> [Exercise brief]: When you reach the line in the data below that contains "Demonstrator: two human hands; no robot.", please start repeating lines exactly, and stop after the line that contains "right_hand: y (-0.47", repeating nothing else.

> [Data segment]:
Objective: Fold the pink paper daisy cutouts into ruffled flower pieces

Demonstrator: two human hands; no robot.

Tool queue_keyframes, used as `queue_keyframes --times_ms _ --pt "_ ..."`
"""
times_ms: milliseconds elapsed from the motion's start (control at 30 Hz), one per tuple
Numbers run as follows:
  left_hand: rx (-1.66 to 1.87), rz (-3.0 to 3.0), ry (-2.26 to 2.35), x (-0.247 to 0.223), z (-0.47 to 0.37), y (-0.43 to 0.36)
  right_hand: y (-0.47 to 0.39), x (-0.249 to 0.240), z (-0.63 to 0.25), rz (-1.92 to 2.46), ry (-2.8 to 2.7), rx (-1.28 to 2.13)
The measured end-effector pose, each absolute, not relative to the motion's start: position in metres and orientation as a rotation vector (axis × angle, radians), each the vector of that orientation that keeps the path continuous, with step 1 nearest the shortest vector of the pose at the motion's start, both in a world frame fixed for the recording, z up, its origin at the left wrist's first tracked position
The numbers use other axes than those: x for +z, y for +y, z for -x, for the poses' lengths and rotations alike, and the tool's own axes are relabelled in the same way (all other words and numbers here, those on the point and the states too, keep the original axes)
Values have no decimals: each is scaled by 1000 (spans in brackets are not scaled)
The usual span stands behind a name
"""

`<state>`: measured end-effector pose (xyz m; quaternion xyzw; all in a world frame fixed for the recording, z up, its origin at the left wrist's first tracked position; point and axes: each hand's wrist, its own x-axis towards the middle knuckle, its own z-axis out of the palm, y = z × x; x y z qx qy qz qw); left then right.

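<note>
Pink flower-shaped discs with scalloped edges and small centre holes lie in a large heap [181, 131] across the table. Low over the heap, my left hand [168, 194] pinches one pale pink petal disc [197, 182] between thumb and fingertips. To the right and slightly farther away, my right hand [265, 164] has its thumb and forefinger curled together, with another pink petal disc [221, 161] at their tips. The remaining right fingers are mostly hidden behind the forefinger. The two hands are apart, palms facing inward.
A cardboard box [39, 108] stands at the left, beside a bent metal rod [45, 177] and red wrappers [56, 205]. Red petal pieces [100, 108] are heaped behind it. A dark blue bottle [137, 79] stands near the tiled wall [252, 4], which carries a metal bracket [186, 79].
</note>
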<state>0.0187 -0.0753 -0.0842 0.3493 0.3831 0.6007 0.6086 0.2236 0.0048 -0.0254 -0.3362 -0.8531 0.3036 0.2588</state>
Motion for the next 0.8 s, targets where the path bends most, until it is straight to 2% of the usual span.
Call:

> [Answer for the task]:
Demonstrator: two human hands; no robot.

Tool queue_keyframes, used as `queue_keyframes --times_ms _ --pt "_ ..."`
"""
times_ms: milliseconds elapsed from the motion's start (control at 30 Hz), one per tuple
Numbers run as follows:
  left_hand: rx (-1.66 to 1.87), rz (-3.0 to 3.0), ry (-2.26 to 2.35), x (-0.247 to 0.223), z (-0.47 to 0.37), y (-0.43 to 0.36)
  right_hand: y (-0.47 to 0.39), x (-0.249 to 0.240), z (-0.63 to 0.25), rz (-1.92 to 2.46), ry (-2.8 to 2.7), rx (-1.28 to 2.13)

This exercise is now fully answered.